Wednesday, June 20, 2007

Experimentaholic discovers a new force in the universe!


Leg day. There is nothing worse than leg day.

So ever since my semester ended, I have been spending more time at my gym. I generally don’t have much time for working out during the semester, but summer means time to try and avoid the ravages of time by exercise. Once you turn 25 apparently you lose a pound of muscle and gain a pound of fat per year. Lord knows I’m fat enough already to know that I don’t need another pound of fat come January, so there I go. But the other day I was really annoyed about going, since it was leg day.

Leg day is the day everyone hates, the day when you throw several hundred pounds on the barbell and do squats, or hold dumb bells and do lunges. Arm day is easy. Leg day just blows. But one thing I have noticed recently is that most men skip the leg exercises. They have skinny legs but massive chests and arms, which is obviously because they only do chest and arm exercises. But women don’t seem to skip those leg exercises – there are generally many women doing the ass and thigh machines.

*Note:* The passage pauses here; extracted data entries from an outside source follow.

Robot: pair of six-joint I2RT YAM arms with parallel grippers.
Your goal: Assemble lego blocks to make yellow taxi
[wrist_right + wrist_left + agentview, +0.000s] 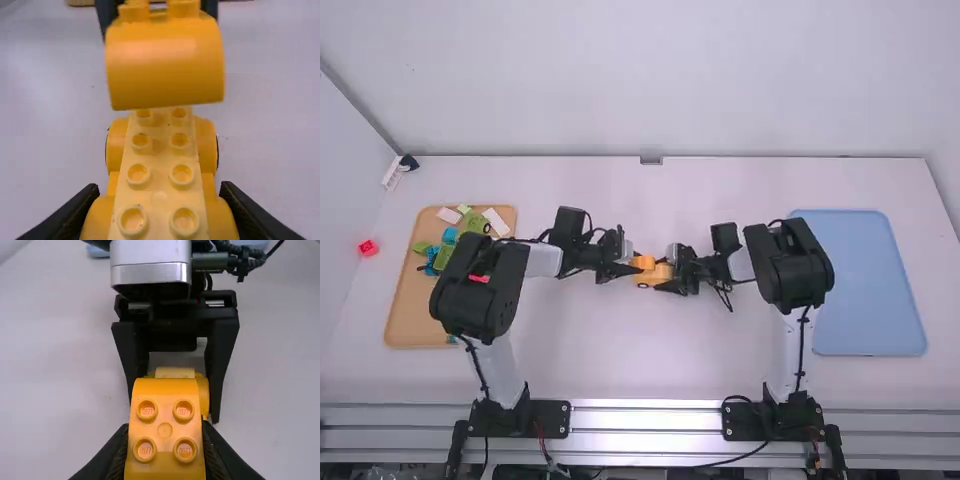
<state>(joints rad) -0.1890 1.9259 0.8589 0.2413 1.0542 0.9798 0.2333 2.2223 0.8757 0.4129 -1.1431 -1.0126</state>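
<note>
My left gripper (626,268) is shut on a curved yellow brick (643,262) near the table's middle. In the left wrist view, that gripper (165,452) grips the four-studded brick (165,415) by its sides. Facing it, my right gripper (672,283) is shut on the yellow wheeled car base (653,278). The right wrist view has this gripper (160,212) around the near end of the base, which carries a paler studded strip (160,170). The curved brick (165,65) is over the base's far end; whether they touch, I cannot tell.
A brown tray (410,320) at the left holds several green, blue, red and pale blocks, partly behind the left arm. A red block (368,248) lies farther left. A blue tray (865,280) is at the right.
</note>
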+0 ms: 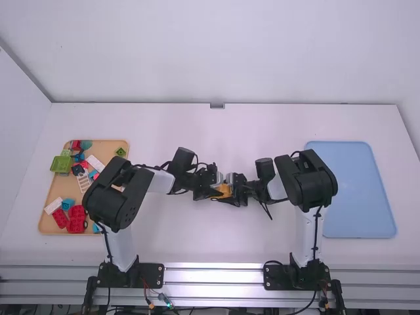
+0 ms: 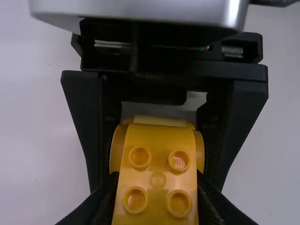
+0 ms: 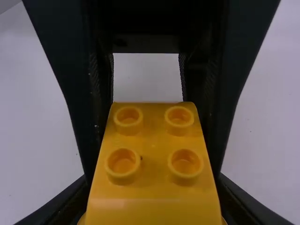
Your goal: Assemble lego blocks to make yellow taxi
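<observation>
Left wrist view: the left hand (image 2: pixel 157 194) and right hand (image 3: pixel 153 187) are gripping a yellow body (image 2: pixel 158 164) between them. Its studs (image 2: pixel 180 161) are sitting bare, so topping is probably remaining.

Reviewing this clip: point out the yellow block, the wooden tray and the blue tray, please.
Yellow block (image 2: pixel 158 180): left wrist view, middle of its studded face.
Wooden tray (image 1: pixel 108 148): high view, bare wood near its far edge.
Blue tray (image 1: pixel 357 190): high view, its flat middle.

From above the flat white table's (image 1: pixel 216 243) near edge, the high view looks forward and down, while opposing wrist views peer closely at one shared yellow, studded plastic piece (image 1: pixel 224 191).
</observation>
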`<state>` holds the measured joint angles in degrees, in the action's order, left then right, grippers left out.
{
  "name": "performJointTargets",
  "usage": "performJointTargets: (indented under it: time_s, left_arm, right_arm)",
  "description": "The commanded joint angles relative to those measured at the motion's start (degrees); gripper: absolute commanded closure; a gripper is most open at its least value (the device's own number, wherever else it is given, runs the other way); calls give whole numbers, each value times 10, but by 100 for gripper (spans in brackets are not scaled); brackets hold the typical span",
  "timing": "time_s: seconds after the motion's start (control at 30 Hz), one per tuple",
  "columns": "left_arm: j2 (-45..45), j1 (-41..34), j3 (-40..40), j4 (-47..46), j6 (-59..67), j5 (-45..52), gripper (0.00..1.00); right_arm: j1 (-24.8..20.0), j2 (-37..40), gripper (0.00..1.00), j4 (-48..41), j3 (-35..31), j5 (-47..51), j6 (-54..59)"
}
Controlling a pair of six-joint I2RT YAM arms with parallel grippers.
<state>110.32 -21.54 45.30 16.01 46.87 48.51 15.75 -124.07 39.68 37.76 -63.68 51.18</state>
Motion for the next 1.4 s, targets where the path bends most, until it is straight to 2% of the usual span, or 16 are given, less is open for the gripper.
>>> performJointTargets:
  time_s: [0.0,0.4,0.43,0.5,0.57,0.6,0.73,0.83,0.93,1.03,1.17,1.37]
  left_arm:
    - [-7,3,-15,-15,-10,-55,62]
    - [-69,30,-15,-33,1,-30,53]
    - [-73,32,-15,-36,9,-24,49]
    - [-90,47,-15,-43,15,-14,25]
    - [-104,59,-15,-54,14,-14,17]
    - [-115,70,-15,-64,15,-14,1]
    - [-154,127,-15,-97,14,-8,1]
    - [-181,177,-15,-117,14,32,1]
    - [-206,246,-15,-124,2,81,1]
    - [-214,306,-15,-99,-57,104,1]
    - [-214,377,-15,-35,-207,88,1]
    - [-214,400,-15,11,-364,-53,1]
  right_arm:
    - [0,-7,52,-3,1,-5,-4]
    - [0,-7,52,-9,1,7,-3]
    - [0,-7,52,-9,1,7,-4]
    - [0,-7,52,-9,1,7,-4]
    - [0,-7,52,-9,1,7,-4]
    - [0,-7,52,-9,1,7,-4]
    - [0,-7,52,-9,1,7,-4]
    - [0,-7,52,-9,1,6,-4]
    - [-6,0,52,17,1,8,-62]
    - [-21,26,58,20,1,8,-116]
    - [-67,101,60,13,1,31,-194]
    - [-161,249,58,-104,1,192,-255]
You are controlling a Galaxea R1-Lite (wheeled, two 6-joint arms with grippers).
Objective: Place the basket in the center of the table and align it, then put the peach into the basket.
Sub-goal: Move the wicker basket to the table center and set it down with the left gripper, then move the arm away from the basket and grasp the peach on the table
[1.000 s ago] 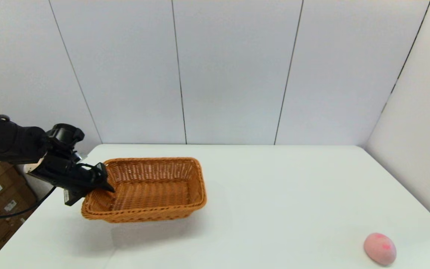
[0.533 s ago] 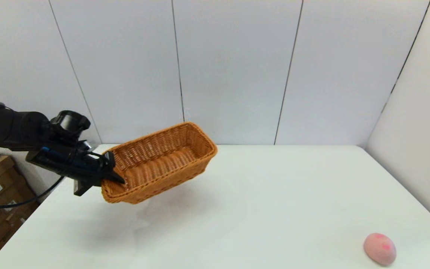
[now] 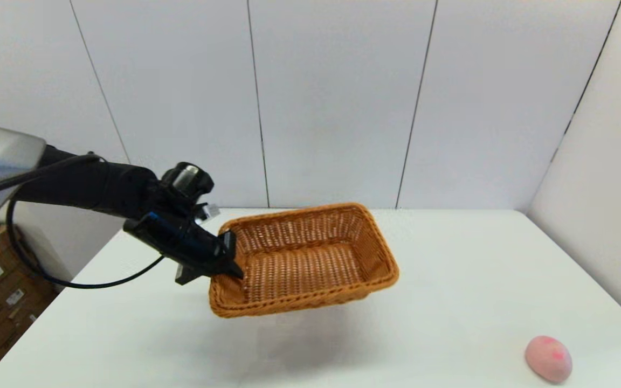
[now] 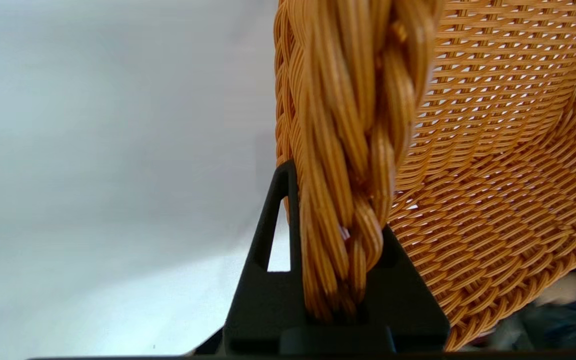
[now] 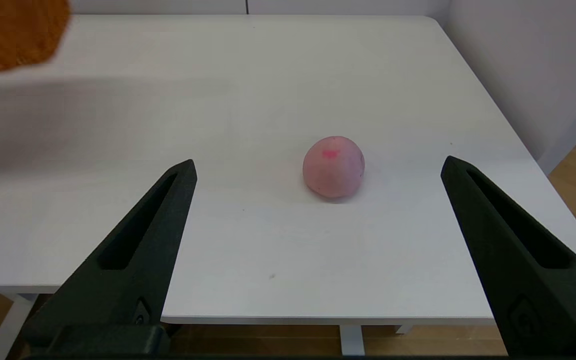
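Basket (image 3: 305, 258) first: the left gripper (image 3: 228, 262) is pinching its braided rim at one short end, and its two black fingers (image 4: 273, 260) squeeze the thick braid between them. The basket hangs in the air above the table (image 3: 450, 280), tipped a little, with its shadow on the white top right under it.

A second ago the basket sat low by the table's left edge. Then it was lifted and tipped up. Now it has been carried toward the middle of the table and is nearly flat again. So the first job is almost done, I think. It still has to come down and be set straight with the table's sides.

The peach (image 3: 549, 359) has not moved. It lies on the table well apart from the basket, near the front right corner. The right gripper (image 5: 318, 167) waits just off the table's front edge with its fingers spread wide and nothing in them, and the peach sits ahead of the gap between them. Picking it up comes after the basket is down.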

With one exception.

Over a month ago, when I started to go to the gym more regularly, I ran into this woman named Kelly. Kelly is stunningly beautiful. Tall, dark hair, gorgeous eyes, she could be mistaken for an actress. (She is actually a fashion model and aspiring actress…I know this only because we once got into a conversation because we were both wearing the same university tee shirt.) Kelly is one of those women who does her leg exercises quite regularly. And suddenly one day I noticed something rather perplexing about the nature of the universe. First, I noticed Kelly was doing her leg exercises. But then I noticed that there were several men, also doing leg exercises. I thought, “Wait a minute – that section is usually empty!” The next day…same thing. The following day, yet again.

Then, I had an epiphany. Maybe there is a new physical force in the universe, akin to gravity, that emanates solely from Kelly. Let’s call it the Kelly Field. It is a physical force that somehow attracts men to go to the leg section of the gym and work away those chicken-legs. I felt like Newton, but instead of an apple that struck me, it was a dumb bell.

I began to wonder how I could test whether Kelly was the source of a new force field that should be further investigated by more empirical studies, or whether this effect was merely due to chance or coincidence. So I designed a little experiment to test the hypothetical existence of the Kelly Field. Whenever I saw Kelly doing leg exercises, I counted the number of men and the number of women who would also be doing leg exercises. But after about two seconds of thinking, I realized this is not a very good experimental design: One needs a control condition. Maybe it is the case that when anyone – not just Kelly - goes into the leg section, that it attracts men to that section of the gym. So I had to have an alternative hypothesis…the existence of a Experimentaholic Field. If it were the case that anyone going to the leg section would attract men, then when I go to the leg section I would find just as many men working their legs as when Kelly was working out in that section. So I simply began to count the number of men in the leg section when Kelly was working out there, and the number of men when I was working out there. I eliminated a possible confound by never doing leg exercises when Kelly was doing leg exercises. Unlike other men, I was somehow unaffected by this force field, or at least could resist it at times.

At the end of three weeks, I had tallied the following totals over the course of 10 observations of Kelly and Experimentaholic. Below is a chart with the actual counts

Kelly: Men = 20, Women = 14

Experimentaholic: Men = 3, Women = 18

As can be seen in the contingency table above, there were far more men doing leg exercises in the presence of Kelly than in the presence of Sean. But this could be due to chance, right? How can one tell?

Well, the British statistician Karl Pearson saved the day when he came up with the formula for the Chi-Square test. Chi square allows you to determine whether there are associations among binary variables are likely to be due to chance. I ran the test, and found that the Chi Square test showed that the probability of such a large discrepancy in the number of men versus women working on their legs in the presence of Kelly versus Sean being due to chance is extremely low…like one in ten thousand. So the effect is real: there actually is a Kelly Field.

I wonder about the mechanism behind the Kelly Field. Does it work like gravity, and that its effect is a function of the squared distance between Kelly and men? Or is it something more like magnetism? Will we someday be able to throw out the theory of the Kelly Field and replace it with a Quantum Kelly Relativity Theory? Or a String Theory of Kelly? Only further investigations into the Kelly Field will provide us with these answers.

Currently I am working on my manuscript for the journal Science about this.

Actually, I’ll get to it once I get back from the gym.